◆ WORK TO BE COMPLETED:
For each line below that contains the string "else", copy that line.

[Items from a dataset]
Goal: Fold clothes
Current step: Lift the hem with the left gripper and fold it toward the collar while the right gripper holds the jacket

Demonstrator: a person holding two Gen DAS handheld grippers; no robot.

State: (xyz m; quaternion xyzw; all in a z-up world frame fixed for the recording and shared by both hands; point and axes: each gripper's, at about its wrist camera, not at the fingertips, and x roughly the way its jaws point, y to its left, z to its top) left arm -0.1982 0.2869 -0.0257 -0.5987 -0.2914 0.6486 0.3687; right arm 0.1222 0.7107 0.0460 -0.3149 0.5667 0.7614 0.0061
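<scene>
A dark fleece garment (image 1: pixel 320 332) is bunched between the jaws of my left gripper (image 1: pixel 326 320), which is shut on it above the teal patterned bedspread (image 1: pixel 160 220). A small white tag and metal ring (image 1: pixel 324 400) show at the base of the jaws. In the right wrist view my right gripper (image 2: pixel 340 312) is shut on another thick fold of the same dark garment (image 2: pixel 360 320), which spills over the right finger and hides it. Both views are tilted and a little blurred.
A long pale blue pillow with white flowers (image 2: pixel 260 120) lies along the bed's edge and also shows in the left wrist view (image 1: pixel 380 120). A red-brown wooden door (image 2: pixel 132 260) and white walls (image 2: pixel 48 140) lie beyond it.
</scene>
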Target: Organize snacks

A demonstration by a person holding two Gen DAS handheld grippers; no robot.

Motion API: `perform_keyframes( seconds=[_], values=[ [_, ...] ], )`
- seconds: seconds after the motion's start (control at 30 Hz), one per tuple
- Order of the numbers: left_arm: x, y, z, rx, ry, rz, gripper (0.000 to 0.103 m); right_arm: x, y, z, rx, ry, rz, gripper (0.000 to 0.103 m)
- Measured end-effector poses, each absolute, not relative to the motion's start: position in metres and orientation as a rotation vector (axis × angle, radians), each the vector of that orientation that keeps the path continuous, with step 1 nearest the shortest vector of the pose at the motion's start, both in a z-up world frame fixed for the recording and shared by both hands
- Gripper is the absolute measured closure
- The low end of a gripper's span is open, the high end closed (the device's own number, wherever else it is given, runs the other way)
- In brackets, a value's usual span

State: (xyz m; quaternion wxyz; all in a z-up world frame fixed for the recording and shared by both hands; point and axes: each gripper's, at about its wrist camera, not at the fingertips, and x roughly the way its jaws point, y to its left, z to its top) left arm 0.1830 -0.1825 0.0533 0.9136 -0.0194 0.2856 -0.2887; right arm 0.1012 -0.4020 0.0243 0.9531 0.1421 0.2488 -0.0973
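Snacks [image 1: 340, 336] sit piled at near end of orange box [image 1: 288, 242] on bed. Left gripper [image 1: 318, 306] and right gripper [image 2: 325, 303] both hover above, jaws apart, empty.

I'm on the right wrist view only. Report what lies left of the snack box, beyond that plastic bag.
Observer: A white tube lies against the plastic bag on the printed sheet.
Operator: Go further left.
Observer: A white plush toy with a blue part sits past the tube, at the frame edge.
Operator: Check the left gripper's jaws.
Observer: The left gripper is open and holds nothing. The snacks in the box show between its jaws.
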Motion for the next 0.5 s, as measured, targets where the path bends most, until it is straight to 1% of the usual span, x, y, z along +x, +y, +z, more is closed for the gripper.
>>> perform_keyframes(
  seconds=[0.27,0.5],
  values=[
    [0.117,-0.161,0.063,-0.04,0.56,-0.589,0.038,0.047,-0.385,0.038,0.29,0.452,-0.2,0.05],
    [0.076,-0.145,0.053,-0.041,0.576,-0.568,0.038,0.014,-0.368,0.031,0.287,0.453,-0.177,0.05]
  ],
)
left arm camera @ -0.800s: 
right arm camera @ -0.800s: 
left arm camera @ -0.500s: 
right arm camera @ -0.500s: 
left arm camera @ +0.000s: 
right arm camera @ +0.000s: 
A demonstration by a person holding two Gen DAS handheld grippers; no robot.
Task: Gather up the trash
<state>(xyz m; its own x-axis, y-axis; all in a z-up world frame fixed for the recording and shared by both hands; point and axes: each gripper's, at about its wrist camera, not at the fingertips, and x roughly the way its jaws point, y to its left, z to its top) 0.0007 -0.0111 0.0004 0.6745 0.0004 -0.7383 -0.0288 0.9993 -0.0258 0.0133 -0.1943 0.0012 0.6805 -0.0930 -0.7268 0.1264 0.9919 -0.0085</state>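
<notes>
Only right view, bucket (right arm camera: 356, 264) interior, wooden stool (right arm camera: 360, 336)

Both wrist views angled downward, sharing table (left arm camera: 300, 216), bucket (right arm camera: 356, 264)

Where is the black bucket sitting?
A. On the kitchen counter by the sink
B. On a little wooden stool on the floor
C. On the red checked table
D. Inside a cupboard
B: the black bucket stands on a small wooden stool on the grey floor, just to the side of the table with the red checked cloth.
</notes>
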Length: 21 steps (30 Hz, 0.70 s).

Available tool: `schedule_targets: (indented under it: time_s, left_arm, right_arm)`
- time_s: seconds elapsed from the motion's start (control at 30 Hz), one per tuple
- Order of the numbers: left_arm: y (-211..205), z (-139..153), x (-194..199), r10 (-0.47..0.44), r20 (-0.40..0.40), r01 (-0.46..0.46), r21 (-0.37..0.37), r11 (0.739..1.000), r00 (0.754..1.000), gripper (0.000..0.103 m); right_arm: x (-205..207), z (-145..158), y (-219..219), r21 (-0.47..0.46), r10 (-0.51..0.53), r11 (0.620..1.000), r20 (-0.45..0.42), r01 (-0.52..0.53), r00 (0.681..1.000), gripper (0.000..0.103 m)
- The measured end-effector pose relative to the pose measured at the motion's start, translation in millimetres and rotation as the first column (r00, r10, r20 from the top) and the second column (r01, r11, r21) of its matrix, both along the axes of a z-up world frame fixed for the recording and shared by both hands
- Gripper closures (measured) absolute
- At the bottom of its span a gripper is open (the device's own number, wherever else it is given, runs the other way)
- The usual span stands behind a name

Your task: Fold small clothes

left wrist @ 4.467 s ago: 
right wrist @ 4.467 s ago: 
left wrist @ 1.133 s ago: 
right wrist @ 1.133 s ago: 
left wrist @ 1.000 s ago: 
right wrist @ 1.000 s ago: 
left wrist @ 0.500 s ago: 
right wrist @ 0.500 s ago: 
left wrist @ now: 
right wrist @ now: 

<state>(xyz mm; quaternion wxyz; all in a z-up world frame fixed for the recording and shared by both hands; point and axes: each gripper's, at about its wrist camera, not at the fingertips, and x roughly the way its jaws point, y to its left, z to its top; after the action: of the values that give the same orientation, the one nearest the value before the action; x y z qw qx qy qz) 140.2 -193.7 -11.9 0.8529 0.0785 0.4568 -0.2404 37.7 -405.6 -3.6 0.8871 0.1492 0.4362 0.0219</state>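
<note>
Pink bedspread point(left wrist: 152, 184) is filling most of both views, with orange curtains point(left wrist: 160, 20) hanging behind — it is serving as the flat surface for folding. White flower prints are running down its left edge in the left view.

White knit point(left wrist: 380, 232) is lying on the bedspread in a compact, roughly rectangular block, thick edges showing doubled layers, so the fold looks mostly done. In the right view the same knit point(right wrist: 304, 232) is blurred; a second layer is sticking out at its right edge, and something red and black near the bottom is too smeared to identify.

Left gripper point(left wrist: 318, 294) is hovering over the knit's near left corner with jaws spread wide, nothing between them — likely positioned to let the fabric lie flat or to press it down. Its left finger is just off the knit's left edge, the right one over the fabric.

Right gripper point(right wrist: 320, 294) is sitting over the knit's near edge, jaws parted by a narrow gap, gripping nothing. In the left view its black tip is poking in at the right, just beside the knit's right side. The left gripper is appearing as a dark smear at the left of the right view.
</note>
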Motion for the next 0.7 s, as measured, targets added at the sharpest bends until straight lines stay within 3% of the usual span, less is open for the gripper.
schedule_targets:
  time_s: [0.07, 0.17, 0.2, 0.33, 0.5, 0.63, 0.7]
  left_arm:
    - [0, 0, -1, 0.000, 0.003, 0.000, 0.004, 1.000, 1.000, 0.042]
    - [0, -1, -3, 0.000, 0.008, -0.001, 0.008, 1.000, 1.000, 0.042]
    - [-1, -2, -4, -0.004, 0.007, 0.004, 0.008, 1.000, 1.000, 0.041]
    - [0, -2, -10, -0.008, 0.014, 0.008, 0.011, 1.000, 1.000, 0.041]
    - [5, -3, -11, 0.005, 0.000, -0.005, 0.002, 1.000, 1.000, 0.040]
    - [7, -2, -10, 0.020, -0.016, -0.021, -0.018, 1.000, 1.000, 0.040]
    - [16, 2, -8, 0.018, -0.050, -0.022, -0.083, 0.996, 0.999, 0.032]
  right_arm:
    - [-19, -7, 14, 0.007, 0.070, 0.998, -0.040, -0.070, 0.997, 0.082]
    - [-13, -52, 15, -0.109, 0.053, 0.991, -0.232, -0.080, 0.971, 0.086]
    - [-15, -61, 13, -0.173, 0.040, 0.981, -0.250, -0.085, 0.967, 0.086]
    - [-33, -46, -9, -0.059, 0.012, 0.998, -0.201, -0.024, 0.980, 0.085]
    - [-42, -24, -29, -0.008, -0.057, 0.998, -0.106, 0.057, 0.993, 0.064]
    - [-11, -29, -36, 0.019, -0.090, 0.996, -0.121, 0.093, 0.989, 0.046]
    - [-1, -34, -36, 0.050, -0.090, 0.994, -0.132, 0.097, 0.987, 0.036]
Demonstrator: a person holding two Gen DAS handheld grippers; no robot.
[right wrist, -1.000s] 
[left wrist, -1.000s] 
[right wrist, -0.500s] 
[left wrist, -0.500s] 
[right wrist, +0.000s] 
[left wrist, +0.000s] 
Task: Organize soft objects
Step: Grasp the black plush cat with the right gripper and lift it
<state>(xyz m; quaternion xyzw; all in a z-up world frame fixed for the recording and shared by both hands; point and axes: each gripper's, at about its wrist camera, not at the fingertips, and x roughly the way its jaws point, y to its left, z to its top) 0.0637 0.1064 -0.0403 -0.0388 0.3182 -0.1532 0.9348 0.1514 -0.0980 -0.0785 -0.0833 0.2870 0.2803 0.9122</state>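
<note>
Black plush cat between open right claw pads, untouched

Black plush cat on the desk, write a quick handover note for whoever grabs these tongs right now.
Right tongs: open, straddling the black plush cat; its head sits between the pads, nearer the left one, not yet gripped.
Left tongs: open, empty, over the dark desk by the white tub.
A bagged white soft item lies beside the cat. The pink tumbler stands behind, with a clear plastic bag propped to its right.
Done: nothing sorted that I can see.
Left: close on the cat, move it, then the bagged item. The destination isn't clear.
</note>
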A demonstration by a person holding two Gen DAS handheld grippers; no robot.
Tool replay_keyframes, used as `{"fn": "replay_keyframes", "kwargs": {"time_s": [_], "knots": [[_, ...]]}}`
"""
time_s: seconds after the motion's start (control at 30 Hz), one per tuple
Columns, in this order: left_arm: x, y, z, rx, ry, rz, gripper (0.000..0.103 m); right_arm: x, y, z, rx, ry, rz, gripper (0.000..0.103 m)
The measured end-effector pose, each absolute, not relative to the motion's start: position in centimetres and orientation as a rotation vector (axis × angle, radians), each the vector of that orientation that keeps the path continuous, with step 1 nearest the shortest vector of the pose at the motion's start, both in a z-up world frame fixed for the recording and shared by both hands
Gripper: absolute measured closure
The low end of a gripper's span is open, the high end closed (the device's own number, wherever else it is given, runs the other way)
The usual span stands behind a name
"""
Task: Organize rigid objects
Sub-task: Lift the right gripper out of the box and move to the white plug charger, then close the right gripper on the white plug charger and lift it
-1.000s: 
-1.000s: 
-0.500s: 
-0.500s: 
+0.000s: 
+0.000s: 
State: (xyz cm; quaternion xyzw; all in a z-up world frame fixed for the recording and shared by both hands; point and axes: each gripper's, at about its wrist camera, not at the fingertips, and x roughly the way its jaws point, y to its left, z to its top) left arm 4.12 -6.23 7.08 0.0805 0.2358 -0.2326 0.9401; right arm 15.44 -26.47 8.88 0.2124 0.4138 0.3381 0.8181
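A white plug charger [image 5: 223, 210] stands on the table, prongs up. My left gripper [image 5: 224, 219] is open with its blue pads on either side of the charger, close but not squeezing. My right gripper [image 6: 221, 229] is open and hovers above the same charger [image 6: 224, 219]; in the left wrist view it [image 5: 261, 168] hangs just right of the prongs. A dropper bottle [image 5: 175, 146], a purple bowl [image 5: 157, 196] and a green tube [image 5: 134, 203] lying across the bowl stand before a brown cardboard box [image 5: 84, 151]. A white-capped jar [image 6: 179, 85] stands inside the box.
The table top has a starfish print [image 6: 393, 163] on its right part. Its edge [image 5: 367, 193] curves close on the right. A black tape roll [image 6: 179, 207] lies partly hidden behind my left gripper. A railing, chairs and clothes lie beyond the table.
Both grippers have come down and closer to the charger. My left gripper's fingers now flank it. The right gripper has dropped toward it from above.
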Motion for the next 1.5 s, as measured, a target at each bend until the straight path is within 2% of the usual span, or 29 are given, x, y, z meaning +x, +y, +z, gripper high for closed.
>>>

◆ TASK OUTPUT:
- The low end of a gripper's span is open, the high end closed (the device's own number, wherever else it is given, runs the other way)
- At the bottom of its span a gripper is open (the device's own number, wherever else it is given, runs the other way)
The low end of a gripper's span is open, the high end closed (the device's own number, wherever else it is given, runs the other way)

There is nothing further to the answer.